> [Data provided]
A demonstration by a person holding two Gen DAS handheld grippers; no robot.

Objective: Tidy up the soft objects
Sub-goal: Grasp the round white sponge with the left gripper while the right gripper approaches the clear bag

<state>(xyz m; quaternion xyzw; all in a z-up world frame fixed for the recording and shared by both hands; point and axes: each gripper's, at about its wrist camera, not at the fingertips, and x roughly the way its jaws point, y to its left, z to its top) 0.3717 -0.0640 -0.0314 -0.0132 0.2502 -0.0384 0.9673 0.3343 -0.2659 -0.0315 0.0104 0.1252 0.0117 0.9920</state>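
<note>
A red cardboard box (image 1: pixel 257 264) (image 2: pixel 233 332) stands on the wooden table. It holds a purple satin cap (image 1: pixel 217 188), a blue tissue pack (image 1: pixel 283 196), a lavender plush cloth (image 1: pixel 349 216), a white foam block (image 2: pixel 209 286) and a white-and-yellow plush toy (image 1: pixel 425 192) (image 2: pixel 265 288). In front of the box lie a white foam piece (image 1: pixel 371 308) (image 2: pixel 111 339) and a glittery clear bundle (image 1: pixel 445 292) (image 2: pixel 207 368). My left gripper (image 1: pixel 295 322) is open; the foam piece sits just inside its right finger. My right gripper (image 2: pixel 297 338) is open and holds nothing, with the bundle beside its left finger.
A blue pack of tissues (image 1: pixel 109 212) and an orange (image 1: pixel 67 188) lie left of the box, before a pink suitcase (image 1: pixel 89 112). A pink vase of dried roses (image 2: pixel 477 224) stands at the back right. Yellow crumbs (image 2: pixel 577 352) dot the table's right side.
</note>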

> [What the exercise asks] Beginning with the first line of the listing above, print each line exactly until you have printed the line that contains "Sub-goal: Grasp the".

> [Expected answer]
A demonstration by a person holding two Gen DAS handheld grippers; no robot.

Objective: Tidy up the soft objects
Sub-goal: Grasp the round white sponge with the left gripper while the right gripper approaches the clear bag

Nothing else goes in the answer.